## [WHAT YOU SHOULD DO]
Lines from the line with "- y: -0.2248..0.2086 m" to the line with "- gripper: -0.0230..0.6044" in the entries below, and only those, must be output exactly, with both ends included.

## [SUPPLIED DATA]
--------------------
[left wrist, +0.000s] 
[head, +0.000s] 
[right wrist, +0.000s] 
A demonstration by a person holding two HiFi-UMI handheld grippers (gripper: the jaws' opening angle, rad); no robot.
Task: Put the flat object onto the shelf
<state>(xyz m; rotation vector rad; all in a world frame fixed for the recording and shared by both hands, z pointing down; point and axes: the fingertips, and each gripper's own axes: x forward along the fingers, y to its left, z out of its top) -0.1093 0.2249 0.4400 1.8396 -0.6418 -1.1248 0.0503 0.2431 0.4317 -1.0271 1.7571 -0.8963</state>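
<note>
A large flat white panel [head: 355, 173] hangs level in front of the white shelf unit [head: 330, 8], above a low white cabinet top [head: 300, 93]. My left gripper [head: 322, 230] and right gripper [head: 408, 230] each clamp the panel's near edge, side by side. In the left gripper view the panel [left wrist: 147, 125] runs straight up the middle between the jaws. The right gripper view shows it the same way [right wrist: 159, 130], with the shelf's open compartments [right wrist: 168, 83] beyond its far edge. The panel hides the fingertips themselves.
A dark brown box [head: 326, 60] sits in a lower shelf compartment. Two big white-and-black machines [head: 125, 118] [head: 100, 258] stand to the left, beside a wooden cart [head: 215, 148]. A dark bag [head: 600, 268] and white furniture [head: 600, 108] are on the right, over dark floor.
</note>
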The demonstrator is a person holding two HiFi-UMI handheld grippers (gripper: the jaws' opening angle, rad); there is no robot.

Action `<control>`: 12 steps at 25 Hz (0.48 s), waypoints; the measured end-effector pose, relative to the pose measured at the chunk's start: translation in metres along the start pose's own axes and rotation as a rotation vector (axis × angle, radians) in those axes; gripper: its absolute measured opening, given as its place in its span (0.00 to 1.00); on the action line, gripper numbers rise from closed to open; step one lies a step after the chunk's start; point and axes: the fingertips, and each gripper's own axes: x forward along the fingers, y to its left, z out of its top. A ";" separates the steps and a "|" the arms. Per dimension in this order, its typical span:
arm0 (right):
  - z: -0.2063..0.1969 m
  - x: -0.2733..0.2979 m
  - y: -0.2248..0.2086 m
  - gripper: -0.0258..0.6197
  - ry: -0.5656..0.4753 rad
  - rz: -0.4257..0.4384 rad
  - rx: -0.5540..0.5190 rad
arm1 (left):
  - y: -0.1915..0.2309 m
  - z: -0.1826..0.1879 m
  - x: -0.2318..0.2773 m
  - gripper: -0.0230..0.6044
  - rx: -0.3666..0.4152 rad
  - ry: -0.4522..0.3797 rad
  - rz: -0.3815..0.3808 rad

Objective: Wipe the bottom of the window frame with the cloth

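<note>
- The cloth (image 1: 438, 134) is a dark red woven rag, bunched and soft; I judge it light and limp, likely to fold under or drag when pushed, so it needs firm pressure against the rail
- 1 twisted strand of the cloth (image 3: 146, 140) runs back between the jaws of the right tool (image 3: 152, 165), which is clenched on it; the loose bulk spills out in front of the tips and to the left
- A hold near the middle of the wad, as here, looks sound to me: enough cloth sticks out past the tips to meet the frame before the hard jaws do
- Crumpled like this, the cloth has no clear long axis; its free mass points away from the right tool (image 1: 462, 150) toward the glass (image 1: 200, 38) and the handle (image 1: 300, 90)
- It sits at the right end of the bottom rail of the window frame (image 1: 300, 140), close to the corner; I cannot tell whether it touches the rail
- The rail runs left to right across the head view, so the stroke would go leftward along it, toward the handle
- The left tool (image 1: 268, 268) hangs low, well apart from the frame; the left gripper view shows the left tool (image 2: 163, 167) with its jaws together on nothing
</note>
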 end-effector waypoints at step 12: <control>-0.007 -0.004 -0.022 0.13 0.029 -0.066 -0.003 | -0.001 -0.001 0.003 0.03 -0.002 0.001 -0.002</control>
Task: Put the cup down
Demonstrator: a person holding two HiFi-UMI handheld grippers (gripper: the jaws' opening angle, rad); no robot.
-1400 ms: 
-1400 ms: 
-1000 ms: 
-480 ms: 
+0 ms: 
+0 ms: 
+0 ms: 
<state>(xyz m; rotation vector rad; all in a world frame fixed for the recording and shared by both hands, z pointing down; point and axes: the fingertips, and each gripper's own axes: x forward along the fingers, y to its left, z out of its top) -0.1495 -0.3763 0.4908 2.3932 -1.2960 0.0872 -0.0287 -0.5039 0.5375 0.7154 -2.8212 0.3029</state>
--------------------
## [SOLUTION FOR THIS PROBLEM]
  - y: -0.2248..0.2086 m
  - gripper: -0.0258..0.6197
  - ry: -0.5656..0.4753 rad
  - rz: -0.4257..0.4384 rad
  - rx: -0.5540..0.5190 rad
arm1 (left):
  - y: -0.1915..0.2309 m
  - z: -0.1826..0.1879 m
  - x: -0.2318..0.2773 m
  - gripper: -0.0230..0.6044

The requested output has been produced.